_Problem_. The reply is a verbatim copy of the listing below with its images dropped.

▬▬▬

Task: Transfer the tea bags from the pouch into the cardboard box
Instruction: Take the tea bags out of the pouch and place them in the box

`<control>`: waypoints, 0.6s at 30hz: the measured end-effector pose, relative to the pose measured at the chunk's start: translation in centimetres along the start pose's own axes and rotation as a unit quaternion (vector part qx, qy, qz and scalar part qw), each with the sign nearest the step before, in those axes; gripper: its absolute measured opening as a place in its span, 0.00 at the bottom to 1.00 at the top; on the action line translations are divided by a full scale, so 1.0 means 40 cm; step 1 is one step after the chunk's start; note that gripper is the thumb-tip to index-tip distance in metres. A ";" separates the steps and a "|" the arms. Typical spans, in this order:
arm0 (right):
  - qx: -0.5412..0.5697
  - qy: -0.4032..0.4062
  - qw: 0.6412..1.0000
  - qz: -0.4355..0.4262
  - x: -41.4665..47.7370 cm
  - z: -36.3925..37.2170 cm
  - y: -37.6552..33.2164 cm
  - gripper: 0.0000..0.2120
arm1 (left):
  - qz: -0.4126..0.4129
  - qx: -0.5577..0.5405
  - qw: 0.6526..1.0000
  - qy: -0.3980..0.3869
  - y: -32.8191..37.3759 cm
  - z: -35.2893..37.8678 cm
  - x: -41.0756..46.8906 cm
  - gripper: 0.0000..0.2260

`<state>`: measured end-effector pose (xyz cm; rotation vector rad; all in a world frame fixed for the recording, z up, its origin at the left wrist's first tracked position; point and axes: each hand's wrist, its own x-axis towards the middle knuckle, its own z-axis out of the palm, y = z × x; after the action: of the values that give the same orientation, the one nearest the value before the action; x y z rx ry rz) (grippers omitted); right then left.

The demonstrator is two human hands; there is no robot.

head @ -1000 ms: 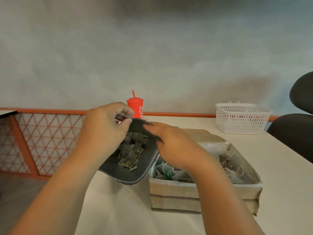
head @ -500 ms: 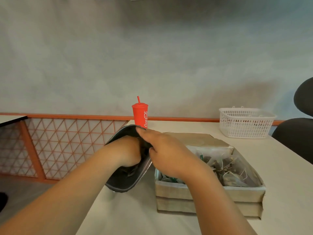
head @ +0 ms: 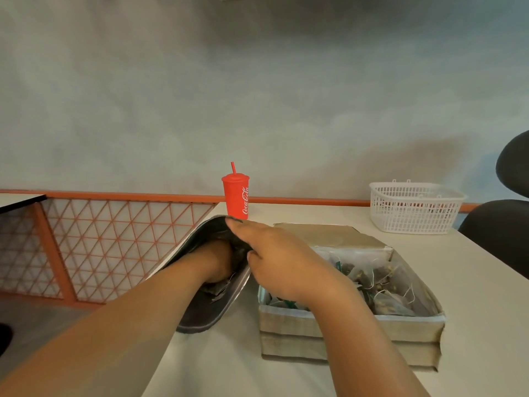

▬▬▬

_Task output_.
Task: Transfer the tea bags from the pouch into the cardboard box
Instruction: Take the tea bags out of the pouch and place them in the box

`<control>`: waypoints, 0.6s at 30hz: the measured end-effector pose, relative to the pose measured at the chunk's start: translation in centimetres along the start pose's own axes and rotation as a unit quaternion (vector part qx, qy, qz and scalar part qw), each with the sign nearest the step before, in those axes; gripper: its absolute measured opening as a place in its span, 0.00 at the bottom to 1.00 at the top; on the action line translations are divided by a full scale, so 1.0 means 40 cm; step 1 is one step after the chunk's start; note that gripper is the thumb-tip to index-tip distance in metres. A ";" separates the steps and a "|" the arms. Typical spans, in this order:
arm0 (right):
  - qx: -0.5412..0.5697
  - qy: -0.4032..0.4062
  - qw: 0.6412..1.0000
  - qz: -0.4355..0.4262
  - x: -41.4665..47.7370 cm
  - z: -36.3925..37.2170 cm
  - y: -37.6552..33.2164 cm
  - gripper: 0.0000..0.2120
arm1 (left):
  - qz: -0.4126..0.4129
  - qx: -0.5577..0.5405
  - qw: 0.6526..1.0000
  - qy: -0.3980..0.3869
  - y: -32.8191..37.3759 cm
  - z: -35.2893..37.8678 cm
  - x: -41.0756..46.8906 cm
  - gripper: 0.0000..0.2260

`<state>`: measured end-effector pose (xyz cm; rotation vector rad; all in a world frame fixed for the recording, z up, its origin at the left wrist's first tracked position; point and axes: each hand's wrist, its own x-axis towards the middle knuckle, its own z-axis out of the palm, y = z × x; after the action: of the values that give the same orientation, the one nearest the value before the action; x y z rx ry rz) (grippers omitted); right then left.

The demonstrator is two human hands; there is no robot.

head @ -1000 ms: 
head @ -500 ms: 
head @ +0 ms: 

This is the complete output.